Pink Floyd drummer Nick Mason talks to Sherna Noah about the chances of the world-famous band reuniting, changes in the music industry and how he’s preparing for a tour of his own supergroup

Nick Mason, on right, with Nick Mason's Saucerful Of Secrets
Nick Mason, on right, with Nick Mason's Saucerful Of Secrets Nick Mason, on right, with Nick Mason's Saucerful Of Secrets

FOR Pink Floyd's Nick Mason, things are going to be a little different when he ventures back on the road. There will not be any women in hotpants "taking advantage" of the world-famous drummer, for one thing.

Mason (74) is preparing for his first live musical tour in more than 20 years.
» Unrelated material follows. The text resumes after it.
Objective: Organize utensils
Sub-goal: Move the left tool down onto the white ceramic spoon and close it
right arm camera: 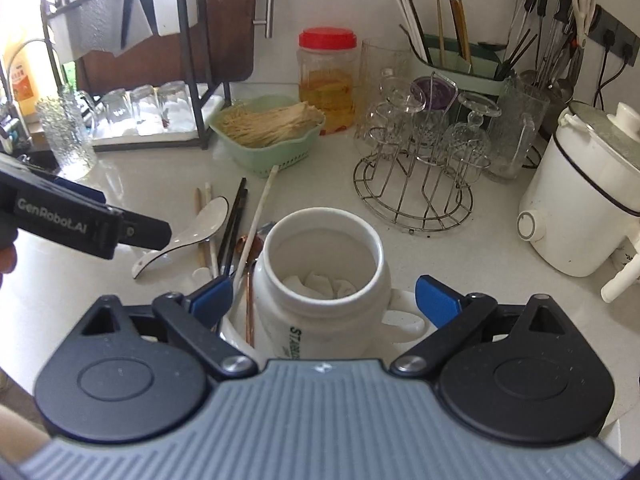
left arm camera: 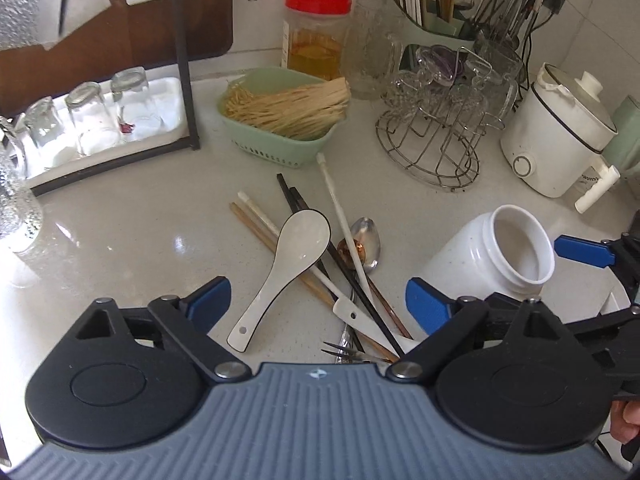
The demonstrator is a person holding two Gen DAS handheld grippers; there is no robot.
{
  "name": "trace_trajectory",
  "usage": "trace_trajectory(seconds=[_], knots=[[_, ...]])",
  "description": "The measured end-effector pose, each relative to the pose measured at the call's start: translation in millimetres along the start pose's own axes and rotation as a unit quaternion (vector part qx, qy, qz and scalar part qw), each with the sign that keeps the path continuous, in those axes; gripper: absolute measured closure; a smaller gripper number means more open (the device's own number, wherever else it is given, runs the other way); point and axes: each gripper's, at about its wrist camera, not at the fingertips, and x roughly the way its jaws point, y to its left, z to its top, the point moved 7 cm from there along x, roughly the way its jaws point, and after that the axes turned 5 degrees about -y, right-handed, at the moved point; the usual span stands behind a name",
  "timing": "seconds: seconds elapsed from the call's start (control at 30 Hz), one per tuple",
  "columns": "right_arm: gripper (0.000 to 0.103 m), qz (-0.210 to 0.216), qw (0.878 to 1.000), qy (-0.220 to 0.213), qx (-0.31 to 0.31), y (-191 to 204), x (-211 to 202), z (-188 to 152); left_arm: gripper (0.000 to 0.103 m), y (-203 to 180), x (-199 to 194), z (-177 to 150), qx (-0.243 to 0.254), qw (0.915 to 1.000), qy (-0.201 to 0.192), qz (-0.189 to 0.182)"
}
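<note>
Left hand-held gripper (left arm camera: 318,304): jaws spread wide, blue pads bare, nothing pinched or touched. It hangs tilted down over the utensil pile (left arm camera: 336,276) on the counter (left arm camera: 132,236). Between and just ahead of its fingers lie a white ceramic spoon (left arm camera: 280,272) with a dark rim, black chopsticks (left arm camera: 320,248), wooden chopsticks (left arm camera: 260,232), a long white stick (left arm camera: 344,220), a metal spoon (left arm camera: 366,240) and, nearest the gripper body, a fork (left arm camera: 352,354). All are crossed over one another, flat on the counter.

Right hand-held gripper (right arm camera: 326,300): jaws also spread, one pad on each side of a white jar (right arm camera: 320,280), which stands upright with its mouth open. Pads appear clear of the jar wall on both sides; no pinch seen. Something white and crumpled lies at the jar's bottom. A white mug handle (right arm camera: 404,322) shows just beside the right pad, low against the jar; whether it touches the jar cannot be told.

The utensil pile is left of the right gripper, just beyond its left pad. Farther ahead of both grippers: a green basket (left arm camera: 280,140) of pale sticks, a wire glass rack (right arm camera: 416,184), a red-lidded jar (left arm camera: 316,36), and a green holder (right arm camera: 460,68) with upright chopsticks.
</note>
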Motion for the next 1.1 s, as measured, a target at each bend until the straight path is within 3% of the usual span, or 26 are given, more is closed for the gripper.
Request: trace_trajectory(seconds=[0.5, 0.7, 0.87, 1.1], knots=[[0.015, -0.006, 0.999, 0.033, -0.005, 5.9, 20.6, 2.3, 0.024, 4.8, 47.2, 11.7, 0.032, 0.9979, 0.047, -0.03], [0.015, 0.001, 0.999, 0.036, 0.002, 3.3, 21.1, 2.4, 0.038, 2.4, 71.3, 13.7, 0.072, 0.9949, 0.065, -0.03], [0.015, -0.008, 0.999, 0.034, 0.011, 4.1, 21.4, 2.5, 0.04, 6.4, 84.0, 19.2, 0.132, 0.9885, 0.071, -0.022], [0.015, -0.002, 0.999, 0.043, 0.005, 2.8, 24.2, 4.9, 0.042, 0.8, 97.9, 26.8, 0.138, 0.9869, 0.073, -0.04]])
And we are talking about whether the industry must face up to problems of sexual harassment, in the way that the movie world has.

"Maybe I'm naive, but I don't think the music industry has the same issues, to the same extent," Mason says. "There is maybe less opportunity to exploit people" and "for music moguls to take advantage".

"That's part of it and for the rest of it," he jokes, reflecting on his own history as a member of one of the world's most influential bands. "Of course I was taken advantage of by young women in hotpants. I'm not going to try and track them down now."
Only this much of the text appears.